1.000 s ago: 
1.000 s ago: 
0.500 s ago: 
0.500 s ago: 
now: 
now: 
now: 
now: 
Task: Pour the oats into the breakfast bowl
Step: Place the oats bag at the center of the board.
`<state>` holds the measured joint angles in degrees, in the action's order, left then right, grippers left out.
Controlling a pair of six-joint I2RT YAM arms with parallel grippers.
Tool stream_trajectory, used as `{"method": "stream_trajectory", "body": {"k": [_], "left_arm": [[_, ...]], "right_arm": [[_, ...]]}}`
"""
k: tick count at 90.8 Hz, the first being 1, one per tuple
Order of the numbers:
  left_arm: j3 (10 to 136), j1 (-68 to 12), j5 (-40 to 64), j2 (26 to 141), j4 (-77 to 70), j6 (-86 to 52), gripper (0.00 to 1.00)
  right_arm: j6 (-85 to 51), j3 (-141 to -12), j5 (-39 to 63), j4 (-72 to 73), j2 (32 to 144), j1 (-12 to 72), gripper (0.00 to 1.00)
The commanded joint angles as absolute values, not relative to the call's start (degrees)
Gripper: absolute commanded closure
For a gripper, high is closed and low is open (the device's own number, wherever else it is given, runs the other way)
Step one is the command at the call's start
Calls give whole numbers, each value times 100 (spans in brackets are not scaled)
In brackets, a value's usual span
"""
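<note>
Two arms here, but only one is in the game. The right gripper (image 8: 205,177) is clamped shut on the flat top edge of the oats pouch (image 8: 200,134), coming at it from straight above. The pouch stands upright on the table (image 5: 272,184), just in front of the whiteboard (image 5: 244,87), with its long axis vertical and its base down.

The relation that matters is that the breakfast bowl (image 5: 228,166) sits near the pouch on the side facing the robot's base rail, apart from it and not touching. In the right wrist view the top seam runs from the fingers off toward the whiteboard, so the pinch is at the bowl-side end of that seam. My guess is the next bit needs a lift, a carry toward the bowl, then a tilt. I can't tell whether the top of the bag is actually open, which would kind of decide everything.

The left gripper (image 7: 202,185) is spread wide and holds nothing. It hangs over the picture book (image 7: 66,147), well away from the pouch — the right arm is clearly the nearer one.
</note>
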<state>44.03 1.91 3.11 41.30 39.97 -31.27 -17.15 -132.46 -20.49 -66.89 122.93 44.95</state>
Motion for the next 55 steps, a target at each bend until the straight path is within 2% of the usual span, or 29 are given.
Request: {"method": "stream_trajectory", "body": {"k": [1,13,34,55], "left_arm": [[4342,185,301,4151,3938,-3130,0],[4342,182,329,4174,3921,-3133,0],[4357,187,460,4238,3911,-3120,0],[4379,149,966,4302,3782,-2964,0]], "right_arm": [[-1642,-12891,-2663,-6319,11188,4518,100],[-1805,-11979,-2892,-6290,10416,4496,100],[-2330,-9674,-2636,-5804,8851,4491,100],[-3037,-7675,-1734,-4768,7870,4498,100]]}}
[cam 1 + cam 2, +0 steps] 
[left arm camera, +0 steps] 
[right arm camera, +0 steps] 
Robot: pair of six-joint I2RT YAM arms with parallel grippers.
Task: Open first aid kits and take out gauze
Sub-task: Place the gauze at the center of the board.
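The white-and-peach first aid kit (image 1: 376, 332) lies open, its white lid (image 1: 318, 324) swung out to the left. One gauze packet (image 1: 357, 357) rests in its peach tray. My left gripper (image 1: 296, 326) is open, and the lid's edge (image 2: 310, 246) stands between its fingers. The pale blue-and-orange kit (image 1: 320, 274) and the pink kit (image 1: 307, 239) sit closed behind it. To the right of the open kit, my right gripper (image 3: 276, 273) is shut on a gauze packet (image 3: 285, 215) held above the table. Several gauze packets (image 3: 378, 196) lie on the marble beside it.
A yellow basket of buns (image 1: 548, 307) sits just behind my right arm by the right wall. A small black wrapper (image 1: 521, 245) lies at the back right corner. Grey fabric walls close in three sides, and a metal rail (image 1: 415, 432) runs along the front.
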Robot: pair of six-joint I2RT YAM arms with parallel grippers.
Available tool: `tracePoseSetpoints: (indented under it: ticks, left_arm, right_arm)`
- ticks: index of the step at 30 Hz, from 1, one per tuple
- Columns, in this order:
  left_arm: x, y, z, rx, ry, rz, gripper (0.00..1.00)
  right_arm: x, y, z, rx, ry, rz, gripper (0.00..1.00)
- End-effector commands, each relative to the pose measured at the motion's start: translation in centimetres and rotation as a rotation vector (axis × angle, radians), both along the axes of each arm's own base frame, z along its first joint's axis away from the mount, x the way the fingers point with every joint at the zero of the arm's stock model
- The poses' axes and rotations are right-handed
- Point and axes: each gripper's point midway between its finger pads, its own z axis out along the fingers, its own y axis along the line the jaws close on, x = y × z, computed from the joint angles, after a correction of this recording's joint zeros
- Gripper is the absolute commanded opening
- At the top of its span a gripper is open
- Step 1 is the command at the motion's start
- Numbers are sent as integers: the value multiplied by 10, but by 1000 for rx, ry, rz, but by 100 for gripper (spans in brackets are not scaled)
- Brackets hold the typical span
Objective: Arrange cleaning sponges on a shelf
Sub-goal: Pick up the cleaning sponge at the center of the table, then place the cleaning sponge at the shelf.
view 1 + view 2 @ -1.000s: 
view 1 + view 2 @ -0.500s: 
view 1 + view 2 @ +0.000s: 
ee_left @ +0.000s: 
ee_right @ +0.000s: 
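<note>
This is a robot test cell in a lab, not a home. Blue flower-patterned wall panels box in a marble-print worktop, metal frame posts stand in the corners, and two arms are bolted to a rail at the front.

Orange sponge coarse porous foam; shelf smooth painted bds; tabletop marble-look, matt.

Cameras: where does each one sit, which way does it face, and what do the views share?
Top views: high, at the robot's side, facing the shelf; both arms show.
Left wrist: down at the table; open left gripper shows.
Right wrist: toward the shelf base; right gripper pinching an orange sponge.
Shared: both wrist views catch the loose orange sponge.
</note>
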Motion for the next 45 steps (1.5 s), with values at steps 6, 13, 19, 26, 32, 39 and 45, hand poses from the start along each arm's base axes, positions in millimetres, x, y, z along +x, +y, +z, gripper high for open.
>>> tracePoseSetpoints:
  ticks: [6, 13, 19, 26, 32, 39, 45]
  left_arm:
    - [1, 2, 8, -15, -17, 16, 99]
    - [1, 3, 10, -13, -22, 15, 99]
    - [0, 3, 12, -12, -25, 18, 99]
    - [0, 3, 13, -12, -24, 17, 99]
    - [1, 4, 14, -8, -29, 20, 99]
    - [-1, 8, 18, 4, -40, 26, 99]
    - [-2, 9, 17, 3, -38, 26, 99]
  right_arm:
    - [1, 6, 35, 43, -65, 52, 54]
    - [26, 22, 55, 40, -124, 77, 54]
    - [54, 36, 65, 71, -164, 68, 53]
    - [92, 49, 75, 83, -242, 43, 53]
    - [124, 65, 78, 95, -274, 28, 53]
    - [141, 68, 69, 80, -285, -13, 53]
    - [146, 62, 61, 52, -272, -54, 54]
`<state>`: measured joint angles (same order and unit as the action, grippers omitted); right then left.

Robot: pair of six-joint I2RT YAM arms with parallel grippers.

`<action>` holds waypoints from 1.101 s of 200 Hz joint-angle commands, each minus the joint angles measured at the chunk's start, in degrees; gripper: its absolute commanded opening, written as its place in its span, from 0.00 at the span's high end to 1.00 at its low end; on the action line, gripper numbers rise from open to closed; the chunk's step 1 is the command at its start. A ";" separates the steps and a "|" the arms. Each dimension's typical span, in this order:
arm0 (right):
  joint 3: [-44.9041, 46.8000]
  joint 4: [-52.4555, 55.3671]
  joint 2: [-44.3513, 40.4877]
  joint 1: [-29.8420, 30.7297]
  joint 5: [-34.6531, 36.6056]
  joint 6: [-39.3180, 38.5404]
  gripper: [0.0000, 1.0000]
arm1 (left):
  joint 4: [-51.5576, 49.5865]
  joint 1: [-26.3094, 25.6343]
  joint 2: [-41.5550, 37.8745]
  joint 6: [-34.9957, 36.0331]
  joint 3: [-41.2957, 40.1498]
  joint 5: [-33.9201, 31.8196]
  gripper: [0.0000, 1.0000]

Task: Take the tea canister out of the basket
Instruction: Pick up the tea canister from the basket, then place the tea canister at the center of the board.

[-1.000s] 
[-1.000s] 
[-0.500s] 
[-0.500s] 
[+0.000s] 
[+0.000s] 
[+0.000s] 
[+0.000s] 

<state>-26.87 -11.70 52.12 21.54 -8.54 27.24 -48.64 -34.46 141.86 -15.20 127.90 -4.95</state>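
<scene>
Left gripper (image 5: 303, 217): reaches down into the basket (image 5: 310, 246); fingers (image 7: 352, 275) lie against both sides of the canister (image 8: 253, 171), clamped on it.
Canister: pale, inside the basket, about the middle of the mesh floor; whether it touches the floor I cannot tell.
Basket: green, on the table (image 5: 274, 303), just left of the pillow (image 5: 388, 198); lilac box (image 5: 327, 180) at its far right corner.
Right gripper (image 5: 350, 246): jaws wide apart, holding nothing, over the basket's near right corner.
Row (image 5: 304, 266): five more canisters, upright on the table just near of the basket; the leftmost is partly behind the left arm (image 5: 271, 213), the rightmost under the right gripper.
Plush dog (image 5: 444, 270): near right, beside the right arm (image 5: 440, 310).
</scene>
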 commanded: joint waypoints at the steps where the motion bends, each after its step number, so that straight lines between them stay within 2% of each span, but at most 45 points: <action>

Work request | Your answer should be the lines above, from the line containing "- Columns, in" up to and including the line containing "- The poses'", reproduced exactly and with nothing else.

Output |
- Columns, in this order:
  left_arm: x, y, z, rx, ry, rz, gripper (0.00..1.00)
  right_arm: x, y, z, rx, ry, rz, gripper (0.00..1.00)
- End-effector commands, each relative to the pose measured at the motion's start: translation in centimetres and rotation as a rotation vector (axis × angle, radians), both along the axes of each arm's own base frame, z along its first joint's axis away from the mount, x the way the fingers point with every joint at the zero of the arm's stock model
- The poses' axes and rotations are right-handed

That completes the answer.